Category Archives: Opinion

Road tax for bikes?

One of the main claims in the less developed countries regarding bikes and sustainable mobility is that bicycles should pay a road tax. This usually comes from scared car drivers who see how the bicycle trend takes car lines and transform them into bike lines. Or also how pacification of traffic does not allow them to drive so fast and consequently force them to fulfill the traffic law.

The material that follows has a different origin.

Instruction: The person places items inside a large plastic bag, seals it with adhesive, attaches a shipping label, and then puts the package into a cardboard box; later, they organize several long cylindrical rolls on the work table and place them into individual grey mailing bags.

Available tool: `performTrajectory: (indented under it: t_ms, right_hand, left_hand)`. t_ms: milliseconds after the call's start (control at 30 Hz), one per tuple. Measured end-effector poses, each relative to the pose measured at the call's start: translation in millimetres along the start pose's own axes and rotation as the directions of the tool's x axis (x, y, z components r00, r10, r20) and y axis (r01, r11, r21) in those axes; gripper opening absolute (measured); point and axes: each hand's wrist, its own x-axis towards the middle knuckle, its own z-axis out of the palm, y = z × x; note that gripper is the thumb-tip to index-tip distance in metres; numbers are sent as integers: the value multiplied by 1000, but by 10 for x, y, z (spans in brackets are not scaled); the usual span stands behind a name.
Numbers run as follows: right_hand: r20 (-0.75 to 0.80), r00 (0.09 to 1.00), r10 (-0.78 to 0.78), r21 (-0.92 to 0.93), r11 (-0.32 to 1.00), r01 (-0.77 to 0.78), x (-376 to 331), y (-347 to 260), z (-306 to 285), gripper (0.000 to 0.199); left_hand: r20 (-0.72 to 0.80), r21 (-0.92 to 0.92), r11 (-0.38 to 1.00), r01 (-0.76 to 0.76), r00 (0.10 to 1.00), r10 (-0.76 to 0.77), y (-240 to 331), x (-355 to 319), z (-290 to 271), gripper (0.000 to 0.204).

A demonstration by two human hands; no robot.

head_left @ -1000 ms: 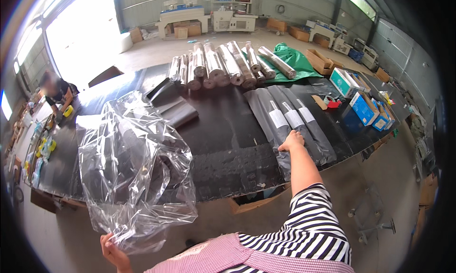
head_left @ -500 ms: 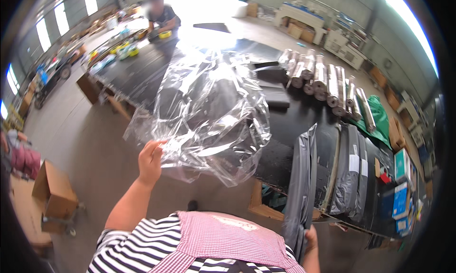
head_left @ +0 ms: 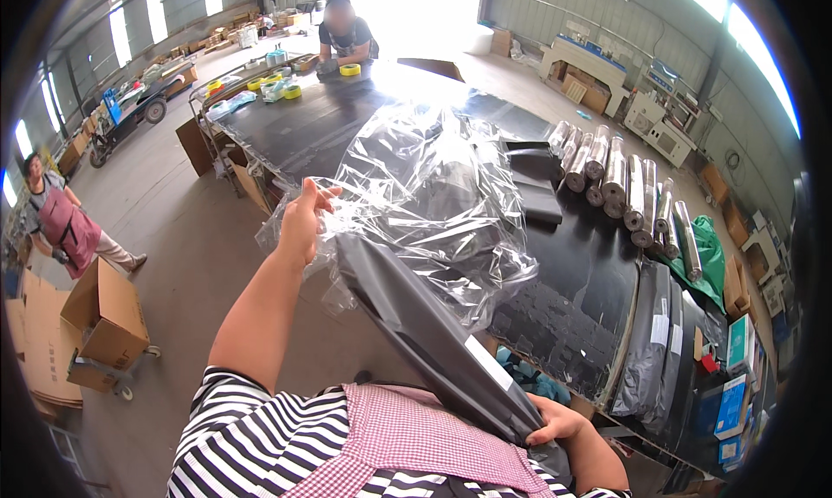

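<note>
My left hand (head_left: 305, 218) is closed on the edge of a large clear plastic bag (head_left: 433, 195). The crinkled bag spreads away from me over the black tabletop, its near part hanging past the table edge. A long, flat dark grey folded sheet bundle (head_left: 416, 307) with a white label lies slantwise in front of me. My right hand (head_left: 555, 418) grips its lower right end. The bundle's upper left end is beside the bag's edge, just right of my left hand; whether it is inside the bag I cannot tell.
Several silvery film-wrapped rolls (head_left: 614, 177) lie on the right of the table (head_left: 563, 299). More grey bundles (head_left: 648, 342) and blue boxes (head_left: 731, 407) are nearer. A co-worker (head_left: 348, 34) leans at the far edge; another person (head_left: 65, 212) stands left, behind a cardboard box (head_left: 108, 312).
The grey bundle has swung from upright at my right to a slant across my front, its far end now by the bag. My left hand has moved up, still holding the bag.
</note>
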Motion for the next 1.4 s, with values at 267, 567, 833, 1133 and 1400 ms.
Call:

This anger scream represents the loss of a false liberty in essence.

Today I am going to focus on the proposition of road tax for bicycles. Why does road tax apply to cars? Because of the negative impacts it has on society. Cars occupy too much space in streets. Approximately, one car has the same surface as eight bicycles. It also impacts negatively on the pavement as one ton (2,204 pounds) machines passing on by thousands or even millions every year on the same streets cause wear in impressive magnitude. Compare this fact with the usual weight of bikes 10-15 kg (22 – 33 pounds) or even less if the frame is made of carbon fiber. Furthermore, road tax is also paid as a result of all the diseases and health problems the poison of exhaust pipes expels. It would not be fair if all the people pay for problems caused by a fraction of the whole population. Not to mention the deaths car causes because of car accidents.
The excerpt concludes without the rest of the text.